The Najd Expedition () was a series of military conflicts waged by Egypt on behalf of the Ottoman Empire from 1817–1818. It was part of the Ottoman–Saudi War that lasted from 1811 to 1818. The campaign of 1817/8 was led by Ibrahim Pasha, with the goal of capturing Diriyah and to end the First Saudi State by the order of the Ottoman sultan Mahmud II.

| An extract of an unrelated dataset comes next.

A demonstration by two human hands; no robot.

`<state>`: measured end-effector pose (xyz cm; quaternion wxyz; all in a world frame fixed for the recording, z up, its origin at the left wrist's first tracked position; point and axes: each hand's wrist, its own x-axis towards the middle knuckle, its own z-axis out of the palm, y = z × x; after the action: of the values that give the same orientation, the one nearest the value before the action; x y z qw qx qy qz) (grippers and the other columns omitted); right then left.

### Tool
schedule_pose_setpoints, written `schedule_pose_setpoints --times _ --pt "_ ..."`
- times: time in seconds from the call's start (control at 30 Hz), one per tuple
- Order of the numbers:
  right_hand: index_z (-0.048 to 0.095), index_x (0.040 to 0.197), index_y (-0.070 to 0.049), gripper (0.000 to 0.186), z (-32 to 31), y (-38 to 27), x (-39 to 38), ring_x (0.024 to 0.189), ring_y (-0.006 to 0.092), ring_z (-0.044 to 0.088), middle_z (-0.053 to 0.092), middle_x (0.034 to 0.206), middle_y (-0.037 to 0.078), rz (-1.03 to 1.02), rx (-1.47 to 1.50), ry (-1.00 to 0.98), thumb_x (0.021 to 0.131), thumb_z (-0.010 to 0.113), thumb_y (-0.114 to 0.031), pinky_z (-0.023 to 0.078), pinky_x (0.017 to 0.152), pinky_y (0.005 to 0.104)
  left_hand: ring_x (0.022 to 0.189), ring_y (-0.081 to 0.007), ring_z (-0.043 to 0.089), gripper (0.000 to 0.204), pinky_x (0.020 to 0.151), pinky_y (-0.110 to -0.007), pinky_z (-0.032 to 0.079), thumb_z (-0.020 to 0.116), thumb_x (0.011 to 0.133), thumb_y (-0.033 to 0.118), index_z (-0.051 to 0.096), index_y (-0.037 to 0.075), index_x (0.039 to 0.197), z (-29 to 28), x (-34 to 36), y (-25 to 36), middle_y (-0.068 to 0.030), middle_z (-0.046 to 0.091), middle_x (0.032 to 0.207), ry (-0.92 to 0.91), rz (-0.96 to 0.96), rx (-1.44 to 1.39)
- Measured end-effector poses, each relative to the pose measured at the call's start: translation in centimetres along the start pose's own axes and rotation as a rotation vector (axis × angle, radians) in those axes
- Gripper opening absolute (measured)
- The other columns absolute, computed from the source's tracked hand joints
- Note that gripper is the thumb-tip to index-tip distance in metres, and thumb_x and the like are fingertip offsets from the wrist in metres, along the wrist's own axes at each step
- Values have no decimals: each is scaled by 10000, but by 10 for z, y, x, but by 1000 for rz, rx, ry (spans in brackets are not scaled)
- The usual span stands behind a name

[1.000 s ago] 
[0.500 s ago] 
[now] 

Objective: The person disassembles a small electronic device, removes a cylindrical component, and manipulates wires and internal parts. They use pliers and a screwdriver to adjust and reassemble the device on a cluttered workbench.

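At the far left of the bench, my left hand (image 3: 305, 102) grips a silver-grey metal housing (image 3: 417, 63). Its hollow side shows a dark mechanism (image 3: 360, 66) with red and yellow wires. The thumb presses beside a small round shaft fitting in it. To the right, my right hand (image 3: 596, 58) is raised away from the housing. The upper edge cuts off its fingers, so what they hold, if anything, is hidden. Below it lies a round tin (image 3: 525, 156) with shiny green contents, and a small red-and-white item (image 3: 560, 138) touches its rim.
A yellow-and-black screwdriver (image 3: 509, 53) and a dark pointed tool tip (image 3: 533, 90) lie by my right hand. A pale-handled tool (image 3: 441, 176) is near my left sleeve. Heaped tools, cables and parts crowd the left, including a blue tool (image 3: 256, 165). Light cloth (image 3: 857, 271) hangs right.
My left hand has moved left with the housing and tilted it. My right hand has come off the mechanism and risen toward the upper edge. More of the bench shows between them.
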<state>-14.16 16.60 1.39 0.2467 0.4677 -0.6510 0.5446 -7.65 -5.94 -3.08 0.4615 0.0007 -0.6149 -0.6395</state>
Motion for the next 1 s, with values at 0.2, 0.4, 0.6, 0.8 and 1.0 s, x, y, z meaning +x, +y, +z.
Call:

About 30,000 soldiers started from Hnakiyah to the west of Medina, having captured the village of Mawiyah in November 1817, then Al-Rass, Al-Khabra, Unaizah, and Buraidah in December 1817, they reached Dir'iyyah in April 1818. After a siege of several months, Abdullah bin Saud finally surrendered on September 9, 1818.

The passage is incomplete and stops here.